This package implements the similarity profile analysis method described by Clarke, Somerfield, and Gorley (2008) [DOI, PDF]. This is technique for determining statistically significant clusters identified by a hierarchical agglomerative clustering technique (such as implemented by hclust
in R).
The latest version (v1.1, released in 2014) is available on CRAN. Install the usual way:
install.packages("clustsig")
I wrote this R package in graduate school and first released it in 2010. The development work was done at the University of Florida's Institute of Food and Agricultural Sciences (UF/IFAS) with my advisor Mary Christman. This R package was first released in 2010 (v1.0), and some minor bugfixes were made in 2014 (v1.1). However, my research focus changed substantially shortly after I released the package. I have not seriously worked on this package since 2010. If you have questions, bugfixes, improvements, enhancements, etc. please feel free to reach out to me, but my ability to provide extremely technical help with the package might be limited. I am open pull requests and the like that improve the package.
I will try to document questions that I am asked here.

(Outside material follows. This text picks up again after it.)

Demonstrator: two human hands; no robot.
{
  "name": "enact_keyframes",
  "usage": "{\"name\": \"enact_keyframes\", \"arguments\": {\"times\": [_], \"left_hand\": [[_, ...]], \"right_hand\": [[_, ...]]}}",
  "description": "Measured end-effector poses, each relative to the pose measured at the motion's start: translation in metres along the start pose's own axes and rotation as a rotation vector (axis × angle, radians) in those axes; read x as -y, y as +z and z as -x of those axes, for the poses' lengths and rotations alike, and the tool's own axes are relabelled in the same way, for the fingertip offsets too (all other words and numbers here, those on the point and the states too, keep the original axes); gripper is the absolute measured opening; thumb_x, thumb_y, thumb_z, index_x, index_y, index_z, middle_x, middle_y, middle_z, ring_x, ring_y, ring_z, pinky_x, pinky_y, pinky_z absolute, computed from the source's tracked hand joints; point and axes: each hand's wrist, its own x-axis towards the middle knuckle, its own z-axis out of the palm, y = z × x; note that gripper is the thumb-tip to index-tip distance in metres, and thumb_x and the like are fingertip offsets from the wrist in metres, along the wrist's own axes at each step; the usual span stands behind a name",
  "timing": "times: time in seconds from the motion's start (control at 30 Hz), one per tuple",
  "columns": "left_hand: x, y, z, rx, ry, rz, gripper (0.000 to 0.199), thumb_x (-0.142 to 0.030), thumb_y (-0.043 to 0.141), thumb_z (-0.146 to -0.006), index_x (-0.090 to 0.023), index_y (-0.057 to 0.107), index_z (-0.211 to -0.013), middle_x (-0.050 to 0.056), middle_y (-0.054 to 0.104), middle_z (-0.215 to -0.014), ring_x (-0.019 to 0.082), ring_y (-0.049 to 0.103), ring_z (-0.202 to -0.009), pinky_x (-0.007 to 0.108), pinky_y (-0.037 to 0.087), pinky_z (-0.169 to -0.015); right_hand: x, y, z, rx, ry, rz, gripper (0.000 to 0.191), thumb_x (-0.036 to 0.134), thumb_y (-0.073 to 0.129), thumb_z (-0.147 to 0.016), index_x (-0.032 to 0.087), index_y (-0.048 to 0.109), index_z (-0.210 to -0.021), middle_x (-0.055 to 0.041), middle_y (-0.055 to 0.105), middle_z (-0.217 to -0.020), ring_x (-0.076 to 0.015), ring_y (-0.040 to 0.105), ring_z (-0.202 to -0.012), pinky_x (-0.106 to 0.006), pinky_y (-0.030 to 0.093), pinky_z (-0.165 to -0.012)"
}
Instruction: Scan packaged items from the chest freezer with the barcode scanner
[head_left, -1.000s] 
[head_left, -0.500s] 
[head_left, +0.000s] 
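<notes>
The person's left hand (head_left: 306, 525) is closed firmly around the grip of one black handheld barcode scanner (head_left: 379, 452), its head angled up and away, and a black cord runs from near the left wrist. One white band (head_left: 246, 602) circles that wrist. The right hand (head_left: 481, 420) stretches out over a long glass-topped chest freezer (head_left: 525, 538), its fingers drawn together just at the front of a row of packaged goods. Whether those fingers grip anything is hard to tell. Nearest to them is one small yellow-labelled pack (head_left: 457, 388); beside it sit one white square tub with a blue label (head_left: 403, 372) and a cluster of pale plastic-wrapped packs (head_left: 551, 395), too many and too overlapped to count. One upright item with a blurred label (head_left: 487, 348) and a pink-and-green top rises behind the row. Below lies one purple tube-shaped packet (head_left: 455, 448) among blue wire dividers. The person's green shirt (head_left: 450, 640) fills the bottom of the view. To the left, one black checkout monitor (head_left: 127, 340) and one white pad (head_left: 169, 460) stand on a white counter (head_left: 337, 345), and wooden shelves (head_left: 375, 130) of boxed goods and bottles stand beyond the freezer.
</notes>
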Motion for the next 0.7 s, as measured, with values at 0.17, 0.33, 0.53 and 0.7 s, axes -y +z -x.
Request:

Q: A symmetric matrix (of distances) is all that is required to use hclust
. Is such a matrix sufficient for using simprof
, or is the raw data required?
A: The raw data are required because the similarity profiles that are used to determine which clusters are statistically significant are constructed by permuting the data. A symmetric matrix (of distances) is a matrix of summary statistics and cannot be used to permute the raw data.